Young people cited unwanted contact online from adults, companies and bots, while there were also complaints of cyberbullying, threats and sharing of explicit content. However, only 40 per cent of young people interviewed reported online harms because they didn’t know how to, or they had previously been ignored or had negative experiences. There were also examples cited of young people receiving responses a long time after a complaint, which caused them to relive the event or incident. The data provides much-needed context on the wide-reaching implications of the pandemic and the need for services and training for professionals, parents and guardians during this time. The researchers divided findings into four key themes.

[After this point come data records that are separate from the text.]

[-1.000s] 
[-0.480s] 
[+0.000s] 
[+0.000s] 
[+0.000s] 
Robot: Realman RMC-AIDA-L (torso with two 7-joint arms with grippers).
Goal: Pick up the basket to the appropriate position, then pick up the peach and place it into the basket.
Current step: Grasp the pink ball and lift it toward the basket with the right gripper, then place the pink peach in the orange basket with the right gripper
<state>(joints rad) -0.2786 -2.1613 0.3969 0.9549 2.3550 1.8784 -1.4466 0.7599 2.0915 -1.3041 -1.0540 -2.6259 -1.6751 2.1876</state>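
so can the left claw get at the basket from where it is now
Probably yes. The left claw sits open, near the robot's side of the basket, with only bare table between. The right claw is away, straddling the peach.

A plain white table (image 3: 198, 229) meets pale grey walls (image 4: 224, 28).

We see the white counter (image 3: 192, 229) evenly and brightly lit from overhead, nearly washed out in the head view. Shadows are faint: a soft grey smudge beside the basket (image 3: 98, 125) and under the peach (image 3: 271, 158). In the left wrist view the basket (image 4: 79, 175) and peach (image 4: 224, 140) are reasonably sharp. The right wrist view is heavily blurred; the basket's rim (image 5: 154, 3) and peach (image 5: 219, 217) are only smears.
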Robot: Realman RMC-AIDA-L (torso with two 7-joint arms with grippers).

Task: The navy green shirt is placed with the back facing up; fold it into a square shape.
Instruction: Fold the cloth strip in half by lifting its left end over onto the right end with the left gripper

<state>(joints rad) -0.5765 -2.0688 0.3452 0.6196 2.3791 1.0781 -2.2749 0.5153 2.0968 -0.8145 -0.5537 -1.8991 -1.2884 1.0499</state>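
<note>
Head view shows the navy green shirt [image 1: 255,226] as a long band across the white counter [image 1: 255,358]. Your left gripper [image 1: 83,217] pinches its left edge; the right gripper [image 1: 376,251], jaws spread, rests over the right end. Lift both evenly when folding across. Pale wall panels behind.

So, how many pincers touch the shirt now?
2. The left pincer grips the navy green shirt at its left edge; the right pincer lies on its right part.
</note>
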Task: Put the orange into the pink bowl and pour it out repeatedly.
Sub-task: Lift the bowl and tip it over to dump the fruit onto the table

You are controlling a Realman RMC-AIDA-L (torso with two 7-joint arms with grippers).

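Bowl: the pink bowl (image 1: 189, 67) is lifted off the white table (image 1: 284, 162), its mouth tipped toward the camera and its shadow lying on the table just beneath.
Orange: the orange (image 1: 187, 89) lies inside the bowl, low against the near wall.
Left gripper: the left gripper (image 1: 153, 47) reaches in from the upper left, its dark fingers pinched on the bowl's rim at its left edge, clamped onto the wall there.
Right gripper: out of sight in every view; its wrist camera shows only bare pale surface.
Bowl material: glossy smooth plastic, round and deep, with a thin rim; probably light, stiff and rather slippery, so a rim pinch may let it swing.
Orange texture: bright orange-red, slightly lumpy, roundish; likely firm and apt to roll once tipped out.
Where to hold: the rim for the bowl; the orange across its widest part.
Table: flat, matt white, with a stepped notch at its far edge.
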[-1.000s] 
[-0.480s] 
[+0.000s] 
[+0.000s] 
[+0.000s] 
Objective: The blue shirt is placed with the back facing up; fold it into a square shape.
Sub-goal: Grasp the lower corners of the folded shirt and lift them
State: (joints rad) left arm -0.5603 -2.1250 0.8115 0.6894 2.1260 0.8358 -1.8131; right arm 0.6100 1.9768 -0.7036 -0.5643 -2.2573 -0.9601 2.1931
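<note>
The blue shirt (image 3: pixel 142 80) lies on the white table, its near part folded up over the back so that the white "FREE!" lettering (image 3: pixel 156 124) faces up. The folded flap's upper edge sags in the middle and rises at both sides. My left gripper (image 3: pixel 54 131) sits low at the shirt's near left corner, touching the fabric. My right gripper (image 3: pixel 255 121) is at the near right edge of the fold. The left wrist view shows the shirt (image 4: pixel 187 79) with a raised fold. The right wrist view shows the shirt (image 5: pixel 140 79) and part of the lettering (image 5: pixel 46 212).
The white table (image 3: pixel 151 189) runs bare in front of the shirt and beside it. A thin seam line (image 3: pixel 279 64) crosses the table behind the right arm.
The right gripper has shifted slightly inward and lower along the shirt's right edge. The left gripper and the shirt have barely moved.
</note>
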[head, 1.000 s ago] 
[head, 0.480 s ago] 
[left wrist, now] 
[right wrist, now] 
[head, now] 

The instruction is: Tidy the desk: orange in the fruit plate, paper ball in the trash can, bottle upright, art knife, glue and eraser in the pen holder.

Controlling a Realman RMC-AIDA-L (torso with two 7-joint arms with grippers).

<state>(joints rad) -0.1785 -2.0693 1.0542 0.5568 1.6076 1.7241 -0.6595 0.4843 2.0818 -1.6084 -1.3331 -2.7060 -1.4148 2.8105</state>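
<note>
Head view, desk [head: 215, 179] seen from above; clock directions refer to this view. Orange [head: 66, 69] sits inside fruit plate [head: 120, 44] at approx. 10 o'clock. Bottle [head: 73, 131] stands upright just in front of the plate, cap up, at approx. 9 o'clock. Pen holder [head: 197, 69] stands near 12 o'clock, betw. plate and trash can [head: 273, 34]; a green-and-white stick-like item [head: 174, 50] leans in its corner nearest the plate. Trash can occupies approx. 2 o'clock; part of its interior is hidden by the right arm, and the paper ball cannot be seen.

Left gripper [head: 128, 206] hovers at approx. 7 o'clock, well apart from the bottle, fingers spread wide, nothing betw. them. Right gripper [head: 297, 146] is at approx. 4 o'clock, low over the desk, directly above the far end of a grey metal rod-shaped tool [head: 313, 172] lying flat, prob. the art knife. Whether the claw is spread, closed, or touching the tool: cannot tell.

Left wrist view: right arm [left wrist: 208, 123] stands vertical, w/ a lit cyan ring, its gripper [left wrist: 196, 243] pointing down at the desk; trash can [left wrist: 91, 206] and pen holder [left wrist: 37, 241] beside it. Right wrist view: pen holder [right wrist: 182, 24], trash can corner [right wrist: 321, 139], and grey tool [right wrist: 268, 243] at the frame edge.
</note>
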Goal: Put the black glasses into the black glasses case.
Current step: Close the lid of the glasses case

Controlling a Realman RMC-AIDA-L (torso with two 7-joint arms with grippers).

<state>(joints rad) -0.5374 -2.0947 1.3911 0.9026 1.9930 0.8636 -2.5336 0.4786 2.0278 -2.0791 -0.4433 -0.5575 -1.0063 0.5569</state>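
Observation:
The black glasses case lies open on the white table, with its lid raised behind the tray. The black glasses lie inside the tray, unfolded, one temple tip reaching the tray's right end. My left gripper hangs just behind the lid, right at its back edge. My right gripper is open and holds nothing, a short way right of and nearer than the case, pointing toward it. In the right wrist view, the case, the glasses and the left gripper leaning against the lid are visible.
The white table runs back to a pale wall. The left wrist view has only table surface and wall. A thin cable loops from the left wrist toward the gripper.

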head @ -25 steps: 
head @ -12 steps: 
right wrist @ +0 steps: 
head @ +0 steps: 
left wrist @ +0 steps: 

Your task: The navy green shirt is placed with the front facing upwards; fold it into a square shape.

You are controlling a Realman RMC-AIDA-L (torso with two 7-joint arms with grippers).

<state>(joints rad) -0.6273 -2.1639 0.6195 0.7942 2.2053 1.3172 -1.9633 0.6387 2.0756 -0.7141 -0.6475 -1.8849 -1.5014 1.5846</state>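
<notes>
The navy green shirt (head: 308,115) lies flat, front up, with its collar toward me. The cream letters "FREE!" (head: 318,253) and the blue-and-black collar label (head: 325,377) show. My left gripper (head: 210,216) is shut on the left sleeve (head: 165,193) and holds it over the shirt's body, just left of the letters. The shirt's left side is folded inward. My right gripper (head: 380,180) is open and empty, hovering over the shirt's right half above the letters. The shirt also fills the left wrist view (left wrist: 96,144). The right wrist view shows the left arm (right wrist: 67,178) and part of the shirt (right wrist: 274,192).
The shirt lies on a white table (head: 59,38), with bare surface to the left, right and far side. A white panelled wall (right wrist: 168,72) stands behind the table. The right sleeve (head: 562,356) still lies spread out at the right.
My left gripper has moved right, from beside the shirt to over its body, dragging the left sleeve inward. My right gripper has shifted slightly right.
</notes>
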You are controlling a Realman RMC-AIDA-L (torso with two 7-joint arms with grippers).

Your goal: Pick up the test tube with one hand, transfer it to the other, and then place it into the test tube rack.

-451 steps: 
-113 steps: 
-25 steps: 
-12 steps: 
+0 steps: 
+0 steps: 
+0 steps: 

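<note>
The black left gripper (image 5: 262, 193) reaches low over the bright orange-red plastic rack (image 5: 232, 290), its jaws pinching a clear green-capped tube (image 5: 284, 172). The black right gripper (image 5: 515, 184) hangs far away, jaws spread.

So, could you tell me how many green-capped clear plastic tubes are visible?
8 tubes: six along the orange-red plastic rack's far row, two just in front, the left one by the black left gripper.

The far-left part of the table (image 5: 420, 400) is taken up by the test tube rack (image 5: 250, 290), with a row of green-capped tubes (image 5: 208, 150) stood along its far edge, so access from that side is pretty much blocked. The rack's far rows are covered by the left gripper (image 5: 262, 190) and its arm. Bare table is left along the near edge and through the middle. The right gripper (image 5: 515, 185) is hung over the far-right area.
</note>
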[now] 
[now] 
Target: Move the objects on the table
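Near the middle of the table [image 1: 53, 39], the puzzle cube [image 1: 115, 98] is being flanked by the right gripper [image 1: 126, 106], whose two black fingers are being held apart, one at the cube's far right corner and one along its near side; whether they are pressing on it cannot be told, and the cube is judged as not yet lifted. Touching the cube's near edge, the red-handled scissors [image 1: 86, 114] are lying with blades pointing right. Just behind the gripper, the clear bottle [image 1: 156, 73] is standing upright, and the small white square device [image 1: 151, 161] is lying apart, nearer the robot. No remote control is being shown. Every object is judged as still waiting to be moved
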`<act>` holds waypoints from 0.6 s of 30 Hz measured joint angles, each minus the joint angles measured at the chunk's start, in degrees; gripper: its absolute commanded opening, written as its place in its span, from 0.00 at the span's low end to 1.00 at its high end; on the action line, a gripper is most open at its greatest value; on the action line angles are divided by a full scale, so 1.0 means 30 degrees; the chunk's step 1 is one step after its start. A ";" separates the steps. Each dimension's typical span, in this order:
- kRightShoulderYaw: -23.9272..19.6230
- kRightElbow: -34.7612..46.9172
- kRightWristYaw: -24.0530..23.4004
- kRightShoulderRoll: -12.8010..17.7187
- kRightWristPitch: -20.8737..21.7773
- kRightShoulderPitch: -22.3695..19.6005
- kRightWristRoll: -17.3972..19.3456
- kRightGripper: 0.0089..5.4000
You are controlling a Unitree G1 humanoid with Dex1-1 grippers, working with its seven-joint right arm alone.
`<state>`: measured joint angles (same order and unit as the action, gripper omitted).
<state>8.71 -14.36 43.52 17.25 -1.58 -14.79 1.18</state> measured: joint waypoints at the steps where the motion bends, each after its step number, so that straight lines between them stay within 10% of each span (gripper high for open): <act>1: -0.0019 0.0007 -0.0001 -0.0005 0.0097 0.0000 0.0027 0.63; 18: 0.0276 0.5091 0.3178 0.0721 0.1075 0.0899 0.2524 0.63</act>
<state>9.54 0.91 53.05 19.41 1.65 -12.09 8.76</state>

- Children and Young People (CYP) are too often exposed to unwanted content online, including graphic imagery and videos.
- CYP differently perceive some platforms as more negative and “toxic” than others.
- Perceptions of difference exist in relation to harm, and CYP feel that younger children are most ‘at risk’ of harm online.
- CYP speak about the behaviour of others on online spaces and in particular the unwanted contact they received from adults, and on occasions from other CYP, commercial companies or bots.
- CYP refer to coming across other users who were clearly significantly older or younger than the age they are perceiving themselves to be online.
- Unwanted contact is in the form of cyberbullying, threats, sharing of explicit content and harassment. CYP placed blame on the lack of restrictions on platforms.
Unwanted surveillance and use of data
- While CYP say that some peers want to be ‘noticed’ online and many seek validation through the numbers of followers or ‘likes’ they receive, CYP are generally future-thinking in their discussions. They want the option to respond by deleting their previous content and refer to wanting a ‘right to be forgotten’.
- CYP are concerned about what happens with the content that they post online, often referring to their job prospects and whether previous content would impact upon those.
- CYP want their privacy to be respected and do not want their data being used without their full knowledge, understanding and consent. They question how their data is being used by companies, agencies, law enforcement and others. Some described phone seizures by police during investigations as a cause for concern, including the timescales in returning devices and the extent of information extracted.
Unreasonable delay in action and lack of redress
- CYP have felt responsible for reporting content as they do not want other CYP to view the content and be equally as distressed. However, they felt that often redress was not always possible, as the “damage” is often already done when the incident or incidents occur.
- CYP stated that sometimes they did not hear back after making a complaint or they often received responses a long time afterwards and this had caused them to relive the event or incident.
- Several CYP did not know how to seek redress. Others felt that it was pointless to complain if the company responded with an automated response or if nothing happened about the complaint.
You can see the recommendations of the report summarised in the video below.
- Young people want to see better training for professionals and guardians in relation to online behaviour
- Young people felt responsible to report content, but also felt the ‘damage’ had already been done
- Children and young people want to see improved monitoring, swift action and accountability from tech organisations, rather than the responsibility being placed on the user
- Police are ‘one step behind’ developments in technology and so need to develop stronger relationships with tech companies
- As well as harms, young people highlighted significant benefits to their online world – in their education, their social lives and in their identity.
The report sets out seven key recommendations (summarised in the video above), which include improve regulations and legislation for social media companies, greater responsibility so tech companies are held accountable for inaction, and for young people to be involved in panels that are consulted on tackling online harms and the development of games, new content and online spaces.